The incidence of MetS is two to six times higher in PCOS patients of reproductive age compared to non-PCOS women [33,34,35]. A higher prevalence of MetS has been reported in those with the hyperandrogenic PCOS phenotype [36]. The MetS frequency of patients in the PCOS group was 24%. MetS was most frequently associated with the hyperandrogenemic phenotypes (A, B) and less frequently with the ovulatory phenotype (C). MetS was not detected in the non-hyperandrogenic phenotype (D). The fact that the common phenotypic component of phenotypes A, B and C, where the prevalence of MetS is most common, is hyperandrogenemia, supports the view that high hyperandrogenemia increases the prevalence of MetS [36]. PCOS patients with accompanying MetS showed significantly increased urinary nephrin, PDX and NGAL levels compared to PCOS patients without MetS. The positive correlation of podocyte proteins with SBP, glucose, WC and TG is strong evidence for the podocyte-damaging effect of MetS. In MetS, each parameter alone, or their cumulative effects, can create a glomerular damaging environment. The more than two-fold prevalence of pregnancy-induced hypertension and preeclampsia in PCOS patients compared to the healthy population [37] is important evidence showing that the combination of PCOS and MetS has a damaging effect on the glomerulus. The fact that urinary podocyte protein loss is higher in women with preeclampsia than in healthy pregnant women and the close relationship between podocyturia and proteinuria [15,38] suggest that PCOS may cause podocyte damage through syndrome-specific metabolic pathologies. In patients with MetS accompanying PCOS, adipose tissue-derived adipokines may stimulate sodium reabsorption and RAAS, leading to increased intra-renal pressure and hypertension. In addition, adipokines may initiate the development of segmental glomerulosclerosis by stimulating inflammation and leptin-mediated TGF-β release [39,40,41]. In addition to obesity and inflammation, hyperinsulinemia may mediate glomerular hypertrophy by increasing the renal filtration rate and hypertension [39]. High triglyceride levels, on the other hand, may lead to podocyte damage by inducing oxidative stress, macrophage accumulation and fibrinogenic cytokine production [9,19,39].
In summary, preventing PCOS-induced glomerular injury is as important as preventing the long-term complications of PCOS, such as diabetes mellitus and endometrial cancer. Considering the adverse effects of renal diseases on a patient’s quality of life and duration, it is critical to control and minimize the glomerular injury effects of PCOS. In this context, lifestyle changes and medical treatments aimed at reducing insulin resistance and androgen elevation can be applied to PCOS patients with a hyperandrogenic phenotype or metabolic syndrome to prevent possible renal damage.

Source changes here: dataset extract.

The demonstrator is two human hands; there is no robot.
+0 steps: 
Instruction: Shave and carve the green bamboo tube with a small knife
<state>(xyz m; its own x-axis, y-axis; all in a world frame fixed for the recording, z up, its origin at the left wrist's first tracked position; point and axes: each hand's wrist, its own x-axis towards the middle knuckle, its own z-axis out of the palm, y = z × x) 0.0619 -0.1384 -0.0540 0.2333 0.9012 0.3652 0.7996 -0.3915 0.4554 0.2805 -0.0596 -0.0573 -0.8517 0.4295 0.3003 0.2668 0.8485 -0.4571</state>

In addition to regular physical exercise, dietary programs aimed at reducing adiposity can regulate BMI and arterial blood pressure and prevent endothelial dysfunction and glomerulosclerosis.

5. Conclusions

Although the relatively small number of participants with PCOS is a limitation, this study is the first to show that podocyte degradation products are increased in the urine of women with PCOS and that this is associated with albuminuria and glomerular injury. Urinary PDX, nephrin and NGAL are closely related to MetS, HA and uACR. Increased urinary levels of both acute and chronic podocyte degradation products led us to consider the early onset of glomerular stress in PCOS patients, especially in those with hyperandrogenic or MetS comorbidities. Although most PCOS patients do not have obvious clinical and laboratory findings of renovascular pathology, it may be important to investigate urinary podocyte proteins to prevent the development of glomerular injury in the future. In addition to conventional analyses, such as microalbuminuria, serum creatinine and blood urea nitrogen, podocyte protein analyses may be an important precaution to support the early diagnosis of glomerular damage. Urine analysis of podocyte proteins may also provide more objective results because it minimizes the confounding effects of orthostatic proteinuria and exercise on microalbuminuria. Studies on the use of insulin sensitizers or antiandrogens in PCOS patients with podocyturia and proteinuria may help develop new approaches to prevent the negative effects of PCOS-induced endocrine and metabolic pathologies on glomeruli.

Author Contributions

All the authors contributed to the conception of the work; the acquisition, analysis, and interpretation of data; drafting and revision of the work. They have read and approved the final version for submission and agree to be personally accountable for their contributions and for ensuring that questions related to the accuracy or integrity of any part of the work are appropriately investigated, resolved and documented in the literature. All authors have read and agreed to the published version of the manuscript.

Funding

This research received no external funding.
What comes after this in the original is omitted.